Ты вновь отдалилась – вмиг похолодела и отшатнулась. Ладно, я и сам знаю, что сморозил полную чушь, наступил на горло собственной песне, еще и рта не раскрыв. Но постой, не списывай меня со счетов! Послушай: сейчас мне проще всего вырвать этот лист и написать все заново, без этих ничтожных строк – так я хотя бы не потеряю тебя в одночасье.

Как видишь, он остался. Слово в слово. Я ничего не вычеркнул. Потому что в тот момент, когда ты ответила мне, я решил: все, что происходит из-за тебя, будет принадлежать тебе. Записано в тебе – записано во мне. Каждая мысль, прихоть, каждый порыв, каждый страх. Каждый плод – живой или мертвый, – зачатый во мне от связи с тобою. И в этом суть моего договора с тобой: я стираю грим галантного ухажера, отказываюсь от внутренней цензуры и даже от права на самозащиту —

(Какое облегчение, просто вывести на бумаге эти строки.)

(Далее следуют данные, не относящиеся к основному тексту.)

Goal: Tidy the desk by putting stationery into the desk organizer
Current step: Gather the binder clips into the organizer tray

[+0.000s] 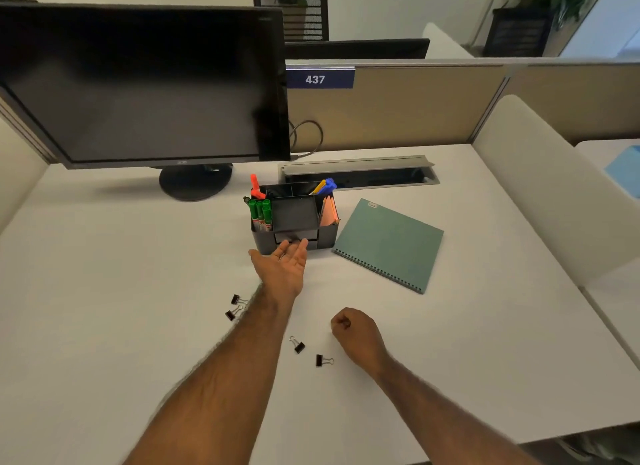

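The black desk organizer (pixel 326 236) holds green markers (pixel 260 214); left hand (pixel 285 263) fingers lie straight at its drawer (pixel 294 236), right hand (pixel 357 333) fingers curl tight.

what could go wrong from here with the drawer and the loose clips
The left hand lies palm up, fingertips at the small drawer of the desk organizer. Tugging it might drag or tip the organizer, since the right hand is fisted well back, not bracing it. Two binder clips lie close beside the left forearm; pulling back could sweep them aside.
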Action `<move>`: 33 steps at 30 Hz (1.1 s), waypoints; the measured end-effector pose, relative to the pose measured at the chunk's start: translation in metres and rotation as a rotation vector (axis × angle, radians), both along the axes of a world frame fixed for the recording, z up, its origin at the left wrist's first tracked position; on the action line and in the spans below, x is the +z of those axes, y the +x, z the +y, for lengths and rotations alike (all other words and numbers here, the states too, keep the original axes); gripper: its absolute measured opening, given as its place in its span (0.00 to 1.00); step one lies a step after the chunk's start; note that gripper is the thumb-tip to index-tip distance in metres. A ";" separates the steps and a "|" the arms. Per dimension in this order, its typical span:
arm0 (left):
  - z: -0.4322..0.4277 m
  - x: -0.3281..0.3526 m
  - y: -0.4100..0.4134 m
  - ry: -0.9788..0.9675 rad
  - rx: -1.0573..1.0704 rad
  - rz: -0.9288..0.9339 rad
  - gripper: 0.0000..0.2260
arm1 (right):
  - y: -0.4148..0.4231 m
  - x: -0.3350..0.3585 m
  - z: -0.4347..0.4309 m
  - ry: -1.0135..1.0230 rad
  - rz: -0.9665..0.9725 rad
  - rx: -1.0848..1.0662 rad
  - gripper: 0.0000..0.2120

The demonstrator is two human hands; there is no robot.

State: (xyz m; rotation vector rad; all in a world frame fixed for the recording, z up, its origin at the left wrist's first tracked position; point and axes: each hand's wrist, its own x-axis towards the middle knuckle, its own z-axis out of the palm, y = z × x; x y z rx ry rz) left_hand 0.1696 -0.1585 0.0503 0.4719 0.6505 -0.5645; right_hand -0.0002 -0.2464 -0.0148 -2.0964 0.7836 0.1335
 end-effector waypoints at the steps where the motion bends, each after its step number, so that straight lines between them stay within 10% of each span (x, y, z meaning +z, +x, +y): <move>1: -0.002 0.000 -0.001 0.001 0.006 0.004 0.35 | 0.000 0.000 0.000 -0.001 0.006 -0.001 0.06; 22: 0.011 -0.023 -0.034 -0.040 -0.056 0.018 0.35 | 0.000 0.000 0.000 -0.052 0.002 0.037 0.06; 33: 0.013 -0.012 -0.001 0.589 -0.413 -0.165 0.31 | -0.002 0.003 -0.001 -0.030 0.018 0.049 0.06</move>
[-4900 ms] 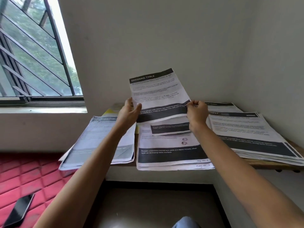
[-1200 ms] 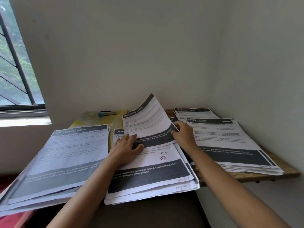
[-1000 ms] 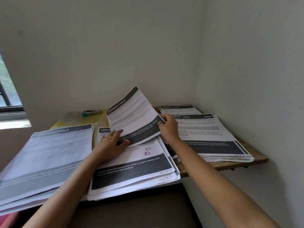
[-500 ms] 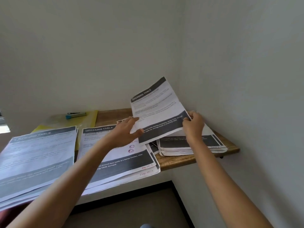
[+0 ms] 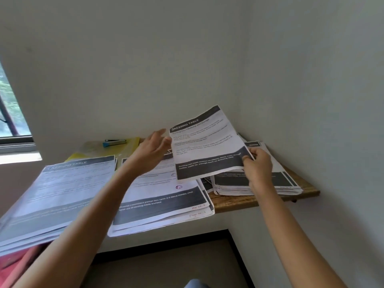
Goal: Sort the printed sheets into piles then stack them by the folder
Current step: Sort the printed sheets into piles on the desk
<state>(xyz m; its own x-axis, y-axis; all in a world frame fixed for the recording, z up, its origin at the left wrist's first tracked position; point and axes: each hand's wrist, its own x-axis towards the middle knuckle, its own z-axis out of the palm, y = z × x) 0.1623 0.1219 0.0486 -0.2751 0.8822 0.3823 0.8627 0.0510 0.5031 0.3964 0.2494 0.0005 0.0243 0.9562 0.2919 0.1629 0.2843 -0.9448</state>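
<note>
A printed sheet [image 5: 205,142] headed "DRESSING TABLE" hangs tilted in the air over the right pile [image 5: 270,183]. My right hand [image 5: 257,165] pinches its lower right corner. My left hand [image 5: 152,151] is beside the sheet's left edge with fingers relaxed, at most brushing it. Below lie the middle pile [image 5: 162,202] and the left pile [image 5: 56,194], both overhanging the shelf's front edge. A yellow folder [image 5: 124,147] lies at the back, partly under the piles.
The wooden shelf [image 5: 239,201] sits in a wall corner, with the right wall close to the right pile. A blue stapler [image 5: 114,142] rests on the folder. A window [image 5: 10,121] is at the left, and a red mat [image 5: 8,271] at the lower left.
The sheet came off the middle pile and moved right, over the right pile. My left hand let go of its left edge; my right hand still pinches it.
</note>
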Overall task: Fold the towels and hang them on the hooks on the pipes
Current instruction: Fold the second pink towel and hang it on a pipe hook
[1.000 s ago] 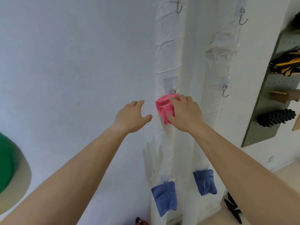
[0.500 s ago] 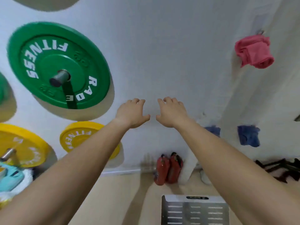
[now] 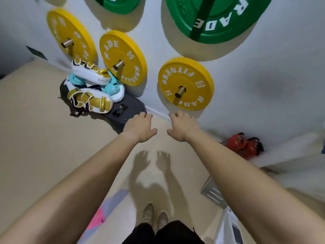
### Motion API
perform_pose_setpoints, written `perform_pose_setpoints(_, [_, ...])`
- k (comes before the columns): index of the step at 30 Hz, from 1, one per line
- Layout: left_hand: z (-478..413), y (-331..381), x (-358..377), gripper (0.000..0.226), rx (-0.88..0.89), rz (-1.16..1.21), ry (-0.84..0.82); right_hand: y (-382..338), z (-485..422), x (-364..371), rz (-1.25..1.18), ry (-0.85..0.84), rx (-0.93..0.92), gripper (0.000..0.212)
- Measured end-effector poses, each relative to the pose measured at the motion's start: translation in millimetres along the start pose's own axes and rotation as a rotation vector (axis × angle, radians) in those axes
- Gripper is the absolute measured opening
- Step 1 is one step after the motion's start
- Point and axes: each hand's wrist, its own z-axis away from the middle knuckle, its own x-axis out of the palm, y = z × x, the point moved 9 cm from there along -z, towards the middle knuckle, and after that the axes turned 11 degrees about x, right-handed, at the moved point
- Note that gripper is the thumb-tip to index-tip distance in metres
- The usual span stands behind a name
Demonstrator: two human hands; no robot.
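My left hand (image 3: 139, 126) and my right hand (image 3: 182, 126) reach forward side by side over the beige floor, fingers relaxed, holding nothing. On the floor at lower left lie a pink towel (image 3: 97, 219) and a pale lavender towel (image 3: 114, 198), partly hidden by my left forearm. The white wrapped pipe (image 3: 288, 152) shows blurred at the right. A sliver of a blue towel (image 3: 323, 147) is at the right edge. The hooks and the hung pink towel are out of view.
Yellow weight plates (image 3: 185, 83) and green ones (image 3: 211, 18) hang on the white wall. Shoes (image 3: 91, 88) are piled on a dark bag (image 3: 130, 110) at the left. Two red objects (image 3: 242, 145) stand by the wall; a metal plate (image 3: 213, 192) lies right of my feet (image 3: 154, 217).
My right hand let go of the pink towel, which stayed on the hook. The view swung down and left to the floor; both hands stay outstretched and empty.
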Motion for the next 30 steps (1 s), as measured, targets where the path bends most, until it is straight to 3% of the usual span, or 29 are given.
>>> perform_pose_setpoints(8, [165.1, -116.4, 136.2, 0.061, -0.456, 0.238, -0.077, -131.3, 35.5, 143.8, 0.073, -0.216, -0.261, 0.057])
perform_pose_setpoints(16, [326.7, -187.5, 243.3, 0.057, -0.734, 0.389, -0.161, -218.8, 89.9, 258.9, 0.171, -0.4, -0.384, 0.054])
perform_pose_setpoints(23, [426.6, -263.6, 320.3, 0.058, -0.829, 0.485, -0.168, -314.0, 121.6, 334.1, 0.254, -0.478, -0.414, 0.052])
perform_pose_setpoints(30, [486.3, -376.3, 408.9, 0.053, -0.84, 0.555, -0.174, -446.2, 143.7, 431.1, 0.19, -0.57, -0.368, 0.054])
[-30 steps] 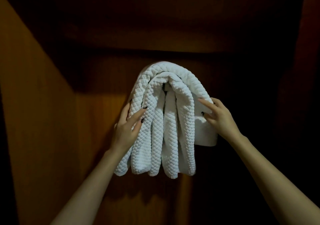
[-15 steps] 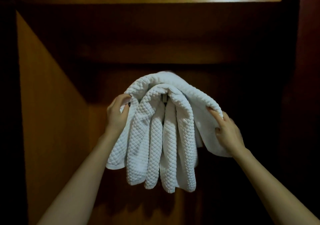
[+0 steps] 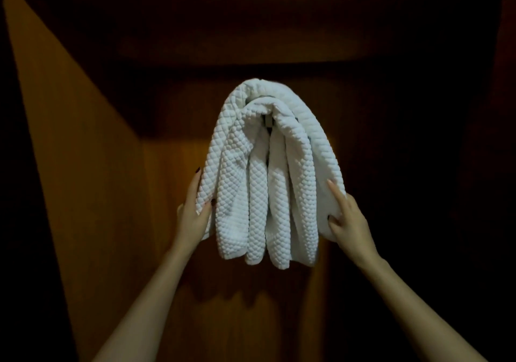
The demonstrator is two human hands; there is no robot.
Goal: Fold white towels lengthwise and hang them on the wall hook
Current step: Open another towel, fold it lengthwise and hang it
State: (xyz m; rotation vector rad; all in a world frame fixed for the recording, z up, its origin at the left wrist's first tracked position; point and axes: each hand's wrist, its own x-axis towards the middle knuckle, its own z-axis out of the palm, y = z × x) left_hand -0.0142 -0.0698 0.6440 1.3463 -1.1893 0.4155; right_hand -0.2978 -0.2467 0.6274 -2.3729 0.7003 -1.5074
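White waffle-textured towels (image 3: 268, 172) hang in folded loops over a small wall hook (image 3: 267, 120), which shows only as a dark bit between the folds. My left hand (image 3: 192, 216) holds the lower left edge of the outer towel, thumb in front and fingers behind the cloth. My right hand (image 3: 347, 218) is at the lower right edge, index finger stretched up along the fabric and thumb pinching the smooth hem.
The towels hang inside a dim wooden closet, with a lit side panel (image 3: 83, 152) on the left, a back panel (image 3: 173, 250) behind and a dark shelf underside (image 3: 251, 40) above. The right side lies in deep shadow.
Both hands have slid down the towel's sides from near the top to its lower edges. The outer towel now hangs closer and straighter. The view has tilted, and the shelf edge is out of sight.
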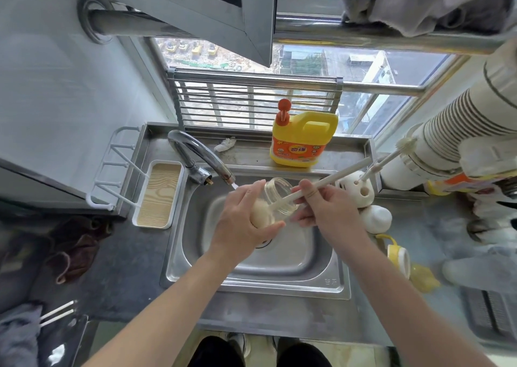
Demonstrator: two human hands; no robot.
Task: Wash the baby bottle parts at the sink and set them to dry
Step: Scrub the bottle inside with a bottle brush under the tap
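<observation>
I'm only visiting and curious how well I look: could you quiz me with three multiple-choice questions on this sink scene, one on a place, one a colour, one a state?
1. Where does the detergent jug stand?
A. in the basin
B. on the ledge behind the sink
C. on the floor

2. What colour is the jug's pump top?
A. red-orange
B. blue
C. green

3. How is the clear bottle in the left hand?
A. capped
B. lying in the basin
C. open, with the brush pushed in by the right hand

Answers: B, it sits on the steel ledge at the back; A, red-orange above the yellow body; C, the sponge head shows through the bottle wall.
</observation>
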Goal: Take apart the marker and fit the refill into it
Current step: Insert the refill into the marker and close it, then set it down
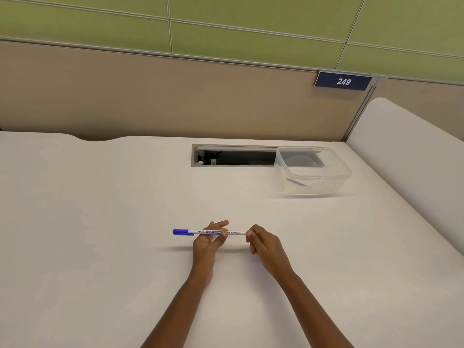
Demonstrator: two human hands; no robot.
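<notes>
A: Marker (209,232)?
B: Level above the table (100,222), mid-near edge, blue cap left. Left hand (207,243) pinches barrel middle.
A: Right hand (263,243)?
B: Fingers closed on tail end.

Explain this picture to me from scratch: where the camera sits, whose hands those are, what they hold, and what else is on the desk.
There is no machine here. The one picture comes from a camera worn on a person's head, looking forward and down, so the two bare arms reach in from below. The left hand supports the middle of a white marker with a blue cap, held level above the white desk. The right hand pinches its other end. Farther back on the right stands a clear plastic container, beside an open cable slot. A sign reads 249.
</notes>
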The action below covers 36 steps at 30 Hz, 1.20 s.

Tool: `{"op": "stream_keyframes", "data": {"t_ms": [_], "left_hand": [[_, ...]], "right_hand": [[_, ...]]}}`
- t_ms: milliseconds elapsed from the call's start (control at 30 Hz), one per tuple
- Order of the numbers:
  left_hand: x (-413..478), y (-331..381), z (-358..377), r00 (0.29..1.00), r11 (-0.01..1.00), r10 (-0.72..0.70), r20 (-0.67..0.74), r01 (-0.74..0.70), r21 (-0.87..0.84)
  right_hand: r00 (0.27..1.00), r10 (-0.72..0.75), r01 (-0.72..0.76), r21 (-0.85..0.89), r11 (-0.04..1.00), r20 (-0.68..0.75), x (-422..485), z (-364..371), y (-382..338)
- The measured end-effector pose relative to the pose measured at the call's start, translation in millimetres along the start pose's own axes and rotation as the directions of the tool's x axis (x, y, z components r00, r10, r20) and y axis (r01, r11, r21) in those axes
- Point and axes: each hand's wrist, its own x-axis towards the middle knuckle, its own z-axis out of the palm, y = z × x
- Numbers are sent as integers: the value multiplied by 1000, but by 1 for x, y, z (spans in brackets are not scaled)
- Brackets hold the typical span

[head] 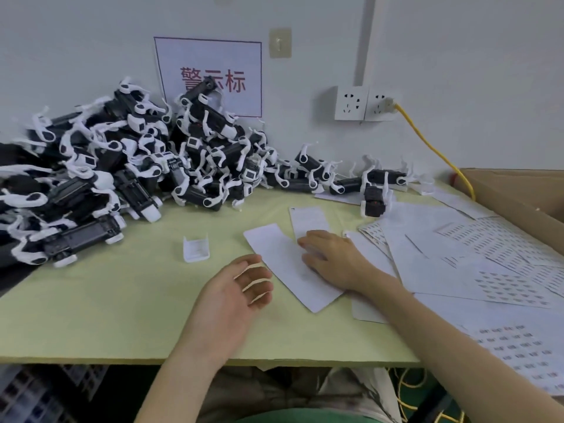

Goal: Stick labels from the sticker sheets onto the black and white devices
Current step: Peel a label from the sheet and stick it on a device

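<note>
A big pile of black and white devices (128, 166) covers the table's left and back, with a few more (372, 190) at the back right. A long white sticker sheet (283, 264) lies in the middle. My right hand (332, 257) lies flat on it, fingers straight. My left hand (235, 288) hovers just left of the sheet, fingers loosely spread, with small white labels stuck on the fingertips. More sticker sheets (488, 261) with rows of dark labels are spread to the right.
A small white plastic clip part (196, 247) stands on the green table (106, 315). A cardboard box (518, 193) sits at the right edge. A yellow cable (433, 148) runs from the wall socket (364, 102).
</note>
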Motion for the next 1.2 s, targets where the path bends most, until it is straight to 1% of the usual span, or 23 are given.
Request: {"op": "stream_keyframes", "data": {"t_ms": [67,100,167,233,300,367,400,433,467,533,633,733,767,800,833,867,900,933,967,1000,1033,1100,1200], "left_hand": [[13,16,-4,998,982,51,-26,-45,185],[23,27,-4,990,947,136,-48,-115,299],[49,49,-6,938,819,334,-98,-237,522],[82,69,-12,872,618,479,-106,-249,746],[116,85,-20,838,329,544,-32,-179,927],[145,98,-31,855,32,517,40,-66,997],[156,102,-36,877,-42,479,33,-15,999],[166,106,-39,909,-56,417,-2,28,998],[175,108,-42,940,-34,340,-39,53,998],[192,107,-49,967,-39,245,-64,76,996],[198,96,-52,954,-136,301,-4,47,990],[178,82,-43,933,-188,336,128,-66,980],[170,77,-36,914,-175,367,173,-114,978],[160,72,-26,887,-129,412,210,-171,977],[151,67,-15,855,-41,463,232,-241,970],[143,64,-5,832,97,503,234,-324,941],[136,64,6,829,276,515,218,-401,874],[129,66,15,851,467,487,198,-445,764],[122,69,23,889,657,418,190,-440,612],[117,71,31,924,812,327,199,-382,440],[114,72,37,947,914,242,210,-295,277],[113,66,44,969,991,120,214,-130,32],[117,46,43,973,996,54,225,-36,-82]], "right_hand": [[1000,-21,20,-31,999,-24,0,3,1],[999,-21,20,-39,999,-33,0,3,0],[999,-22,20,-52,998,-36,0,3,-1],[999,-27,25,-63,998,-30,0,2,-3],[999,-34,32,-76,997,-32,0,2,-5],[999,-36,33,-80,996,-38,-1,2,-7],[999,-35,31,-80,996,-42,-1,2,-7],[999,-32,28,-78,997,-44,-1,3,-7],[999,-29,26,-76,997,-43,-1,3,-6],[998,-31,27,-72,997,-49,0,4,-5],[998,-35,31,-64,997,-49,1,4,-4],[999,-32,30,-44,999,-36,0,3,-4],[999,-32,32,-20,999,-38,0,1,-5],[998,-28,29,22,999,-51,-1,0,-5],[996,-15,22,77,997,-89,-2,-2,-6],[987,9,13,140,990,-159,-3,-4,-5],[968,41,13,211,978,-247,-4,-6,-5],[942,70,29,285,958,-329,-6,-8,-5],[920,88,57,352,934,-382,-8,-11,-4],[915,88,87,403,911,-395,-10,-13,-4],[928,63,112,437,892,-367,-11,-15,-4],[967,-25,145,462,875,-255,-14,-16,-6],[974,-111,194,474,859,-198,-13,-10,-11]]}}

Но вот я перечитываю то, что написал.

Вот бы я мог написать тебе по-другому, вот бы я был человеком, который пишет по-другому. Так много пустых слов. В сущности, все могло бы быть очень просто, нет? Вроде: «Скажи мне, малыш, где болит?» Я зажмуриваюсь изо всех сил и быстро пишу: пусть двое чужаков победят саму отчужденность, прочный, непоколебимый принцип отчужденности, все это толстощекое кремлевское политбюро, глубоко пустившее во всех нас корни. Пусть мы словно впрыснем друг другу сыворотку правды и будем вынуждены наконец выговорить ее до конца. Хочу, чтобы я мог сказать себе: «С ней я истек правдой». Да, это то, чего я хочу – чтобы ты была мне ножом. И я тоже, обещаю, буду для тебя ножом, острым, но милосердным. Милосердие – это твое слово, я и позабыл, как оно звучит; нежный и мягкий звук у него, у этого слова, лишенного кожи (если проговорить его вслух несколько раз, почувствуешь себя соленой и твердой землей в тот миг, когда вода начинает клокотать в ее жилах). Ты устала, и я принуждаю себя сказать: «Спокойной ночи».

Яир

12.4

Мириам.

Я знал. Не говори, что я не знал, что не предостерегал самого себя.

Ты правда это почувствовала? До такой степени?

Хорошо, можешь себе представить, что и мне было неприятно схлопотать твою пощечину. Одна рука дает, другая забирает. Шахерезада и султан-глупец, связанные вместе запутанным узлом. Утром я не выдержал и снова отправил себе твое первое письмо экспресс-почтой.

Но ты понимаешь, верно? Что виной всему страх: я испугался, что после того, как мне удалось ухватить тебя за краешек рукава и на мгновение задержать возле себя, мое невзрачное обаяние окончательно испарится, и у меня уже никогда не будет другого шанса. Поэтому ты должна, должна верить мне. Мое истинное лицо открывается только со второго или с третьего взгляда, но никак не с этого, первого, которым ты смотришь на меня сейчас.